Qantas is an undervalued stock

In a Halloween commentary in its Lex column, the Financial Times points out that the Australian airline Qantas is unusually cheap compared with regional rivals.  By the newspaper’s reckoning, Qantas trades at .7x book value and 9x earnings per share, vs. its competitors’ average of 2.5x book and 12x eps.

labor problems

The FT attributes this substantial discount to the labor problems that plague many Australian firms, and Qantas in particular.  I’m sure that this is part of the issue, but I don’t think it’s the entire explanation.  The other factor that the FT is overlooking is the type of foreign ownership restriction Australia has imposed on the airline.

foreign ownership restrictions

It’s not just the fact of a limit on the percentage (49%) of the outstanding shares of Qantas that can be held by foreigners, although that is really a relic of a past that’s long gone.  The way in which the restriction is enforced is considerably more important, in my opinion.

When I first became involved in global investing in the mid-1980s, limitations on foreign ownership of companies a country thought had strategic, national security value–like telecom, media or transportation–were commonplace.  Some still exist.  In addition, however, many smaller countries restricted the ability of a foreigner to own more than a specified percentage of many other–or even all–companies, for another reason.  They feared that wealthy outsiders would snatch up a nation’s birthright for a song.

The Switzerland of post-WWII Europe did so to protect its industry against acquisition by US companies.  In the Pacific, when I began investing there in 1984, dual share systems were already in place in markets like Singapore and Thailand.

This distinction is a relic of a bygone era in most wealthy countries and has been eliminated as an impediment to equity capital raising and to generally having the stock price go up.  I think Australia should follow suit in the Qantas case.  More about this below.

how you implement ownership limits matters

The most widely used method of implementing foreign ownership controls in the Pacific was to allow foreigners to buy ordinary shares in the market.  On settlement day, these shares would be recorded and designated (in the old days, share certificates were physically stamped) as foreign-owned.  Once the ownership limit was reached, the company would no longer register the new ownership of ordinary shares bought by foreigners.

But the “foreignness” of the shares already purchased by non-citizens remained an enduring characteristic of those shares.  This gave new foreigners a legal way of buying stock in a given company.  They could purchase shares already designated as foreign from another foreign holder; the place on the foreign register would transfer to the new owner.  Typically, the stock exchange would make this easy to do by setting up a separate quote for foreign shares.

I remember buying foreign shares of Singapore Airlines, for example, in the mid-1980s for either no premium to the local shares or maybe 0.5% extra.
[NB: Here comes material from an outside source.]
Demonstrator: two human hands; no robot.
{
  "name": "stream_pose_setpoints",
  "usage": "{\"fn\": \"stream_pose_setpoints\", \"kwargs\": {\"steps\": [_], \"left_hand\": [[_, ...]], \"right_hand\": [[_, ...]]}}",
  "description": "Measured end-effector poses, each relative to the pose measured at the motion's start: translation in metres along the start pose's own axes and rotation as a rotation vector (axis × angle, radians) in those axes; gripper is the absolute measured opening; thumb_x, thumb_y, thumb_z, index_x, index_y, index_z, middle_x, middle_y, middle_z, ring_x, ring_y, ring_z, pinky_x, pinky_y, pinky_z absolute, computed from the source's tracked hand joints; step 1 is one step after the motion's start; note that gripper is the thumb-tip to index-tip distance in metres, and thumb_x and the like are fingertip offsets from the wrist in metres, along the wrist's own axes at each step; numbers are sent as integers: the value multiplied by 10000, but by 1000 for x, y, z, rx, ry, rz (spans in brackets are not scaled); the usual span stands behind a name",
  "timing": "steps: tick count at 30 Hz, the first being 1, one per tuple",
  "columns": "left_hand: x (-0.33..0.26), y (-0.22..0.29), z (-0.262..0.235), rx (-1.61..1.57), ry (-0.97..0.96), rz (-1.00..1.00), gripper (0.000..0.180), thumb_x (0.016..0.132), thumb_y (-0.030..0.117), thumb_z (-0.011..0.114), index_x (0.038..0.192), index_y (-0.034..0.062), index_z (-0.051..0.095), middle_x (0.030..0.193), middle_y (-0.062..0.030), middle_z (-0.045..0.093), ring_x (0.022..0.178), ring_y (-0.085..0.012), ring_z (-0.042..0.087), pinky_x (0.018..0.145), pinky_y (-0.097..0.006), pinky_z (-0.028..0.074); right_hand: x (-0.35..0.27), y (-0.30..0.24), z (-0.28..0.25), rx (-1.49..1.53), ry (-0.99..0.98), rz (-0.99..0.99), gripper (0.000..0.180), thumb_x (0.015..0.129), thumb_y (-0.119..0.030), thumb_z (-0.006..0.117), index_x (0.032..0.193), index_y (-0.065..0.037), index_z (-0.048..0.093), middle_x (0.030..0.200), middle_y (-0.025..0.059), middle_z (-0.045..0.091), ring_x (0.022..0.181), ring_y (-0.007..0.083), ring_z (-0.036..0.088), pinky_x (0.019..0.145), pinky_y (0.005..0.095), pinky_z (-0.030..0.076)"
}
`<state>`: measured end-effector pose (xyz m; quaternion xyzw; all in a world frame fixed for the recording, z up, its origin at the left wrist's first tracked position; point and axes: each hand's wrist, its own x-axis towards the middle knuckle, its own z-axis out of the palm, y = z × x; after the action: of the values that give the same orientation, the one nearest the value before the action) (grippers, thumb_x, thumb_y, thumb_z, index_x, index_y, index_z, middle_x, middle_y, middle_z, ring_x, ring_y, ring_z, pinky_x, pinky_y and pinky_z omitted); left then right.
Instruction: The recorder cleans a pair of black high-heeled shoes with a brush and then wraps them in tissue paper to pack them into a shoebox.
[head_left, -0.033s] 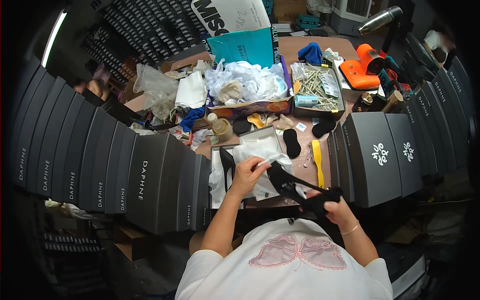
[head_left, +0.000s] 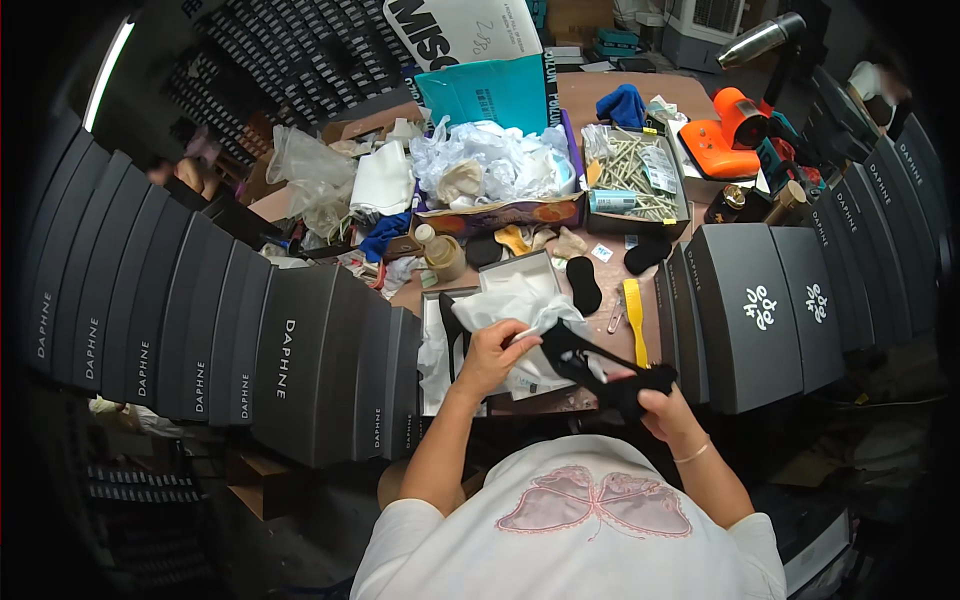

The premium of foreign to local eventually breached 100%.

This was partly due to the indifference of local citizens to equities in general and to airline stocks in particular.  Global investors saw a different picture–stunning growth prospects for Asian airlines, which were trading at far cheaper prices than their much less attractive home-town alternatives.

Australia’s choice

Australia deliberately chose not to take the conventional route with Qantas.  The “foreignness” of foreign shares in Qantas doesn’t stay with the shares.  When the company sees that foreign ownership has reached the 49% level, it stops allowing foreigners to register share ownership (which is legally required, and in any event is necessary to collect dividends).  All foreigners can do at this point is wait for enough other foreigners to sell, making room for them to buy.  But since Australian investors show limited interest in stocks in general and in airlines in particular, once the foreign ownership nears the 49% level the Qantas stock price stops dead in its tracks.

This system makes life more difficult for Qantas.  A relatively low valuation makes it more expensive for the company to raise equity capital or to use stock as a method for compensating employees.  To my mind, this puts the airline at a substantial disadvantage to international rivals.

why?

Why would Australia do this?  And, how would I know?  It turns out that at the time Qantas was being prepared for its IPO I was managing a large portfolio of Australian equities (the Kuwaiti Investment Office held the only larger foreign portfolio I was aware of).  I remember discussing at length with a fact-finding commission the defects I saw in the Australian approach to foreign shares–basically predicting what has occurred.  I also said that although I admired Qantas as a company I wouldn’t participate in the offering.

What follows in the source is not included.